Mlliyet Milliyet Blog Milliyet Blog
 
Facebook Connect
Blog Kategorileri
 
 

Erdoğan Özgenç DOST MECLİSİ

http://blog.milliyet.com.tr/erdoganozgenc

14 Ağustos '13

 
Kategori
Siyaset
 

Görünüşü genç kafası yaşlı...

Bir spor bakanımız var, Suat KILIÇ aslında yakışıyor da kendisine. Ben meclisteki vekillerin “gençleştirilmesinden” yanayım…

Yüzüne tipine baktığınızda gencecik ama düşüncelerine konuşma biçimine baktığınızda ise “yaşlı” biri. Elindeki nimetin farkında bile değil…

Televizyona her çıkışında açılışlarına öyle konuşmalar yapıyor ki adeta eline ezberi verilmiş öğrenci yapısında…

Ses tonu yapmacık ve aynı, kelimelerde his yok duygu yok anlamlı ifade yok, yüzü de aynen kelimeler kadar soğuk, hem de son derece hızlı konuşuyor bana göre “itici…”

***

Bu ülkenin en büyük tutkularından biridir futbol. Son derece zevkle oynandığı gibi büyük bir keyifle de gerek televizyonlar da gerekse stadyumlar da izlenir…

Haklısınız edilen küfürler yüzünden çok kişi ailesiyle çoluk çocuklarıyla gidemiyor yani televizyonlarda yutkunarak izlediği çağdaş ülkelerde olduğu gibi ailece ve rahatlıkla gidemiyor maçlara…

Ama bu bir eğitim meselesidir ki bu eğitim “ailede” başlıyor. Çocuklar aileden ne görüyorlarsa onu yapıyorlar.

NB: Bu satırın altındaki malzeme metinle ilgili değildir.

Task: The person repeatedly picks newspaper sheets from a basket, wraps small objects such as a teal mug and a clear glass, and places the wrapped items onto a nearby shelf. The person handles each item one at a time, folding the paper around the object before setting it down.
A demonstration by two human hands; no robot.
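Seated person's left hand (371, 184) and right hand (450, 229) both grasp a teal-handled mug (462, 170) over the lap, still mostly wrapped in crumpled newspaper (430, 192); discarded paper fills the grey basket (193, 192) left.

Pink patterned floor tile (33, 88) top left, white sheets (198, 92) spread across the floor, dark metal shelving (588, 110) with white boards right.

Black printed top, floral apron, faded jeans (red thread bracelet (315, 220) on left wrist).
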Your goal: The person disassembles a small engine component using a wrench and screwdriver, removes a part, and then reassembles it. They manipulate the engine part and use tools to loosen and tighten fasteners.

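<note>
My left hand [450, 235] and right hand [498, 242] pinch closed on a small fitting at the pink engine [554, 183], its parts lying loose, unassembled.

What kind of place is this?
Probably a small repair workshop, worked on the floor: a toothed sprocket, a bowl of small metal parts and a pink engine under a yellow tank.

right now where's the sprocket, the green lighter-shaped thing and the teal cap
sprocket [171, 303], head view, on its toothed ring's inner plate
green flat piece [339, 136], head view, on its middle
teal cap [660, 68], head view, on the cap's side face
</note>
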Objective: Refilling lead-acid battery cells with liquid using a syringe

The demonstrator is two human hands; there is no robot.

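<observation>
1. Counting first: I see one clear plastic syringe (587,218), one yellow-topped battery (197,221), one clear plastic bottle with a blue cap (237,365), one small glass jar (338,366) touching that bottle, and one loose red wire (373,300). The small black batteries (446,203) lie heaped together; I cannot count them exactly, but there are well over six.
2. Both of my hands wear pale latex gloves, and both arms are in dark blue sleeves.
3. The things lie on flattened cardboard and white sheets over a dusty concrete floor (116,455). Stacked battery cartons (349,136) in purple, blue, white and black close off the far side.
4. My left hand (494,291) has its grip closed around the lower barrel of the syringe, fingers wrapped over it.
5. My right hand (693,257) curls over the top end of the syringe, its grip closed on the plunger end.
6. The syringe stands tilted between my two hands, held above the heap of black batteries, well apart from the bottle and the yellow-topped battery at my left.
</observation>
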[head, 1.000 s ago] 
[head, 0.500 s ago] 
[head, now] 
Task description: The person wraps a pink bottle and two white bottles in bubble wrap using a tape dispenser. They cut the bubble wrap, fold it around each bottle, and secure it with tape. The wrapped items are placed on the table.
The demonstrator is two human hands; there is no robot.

Giderek yok olmaya başlayan aile mevhumunu, aile ilişkilerini sorgulamakta yarar var bence…

***

Spor Bakanımız o malum kütük gibi ezber tonunda sesiyle bir açıklama yapıyordu televizyonda üzerine geldim.

Konu, sporda şiddetle mücadele kanunu çerçevesinde stadyumlarda alınacak önlemleri ve yasaklamalardı.

Küçük bir kısmını anımsatacağım.

-Statlara kimlik bilgilerinizi vererek bilet alacak ve gireceksiniz.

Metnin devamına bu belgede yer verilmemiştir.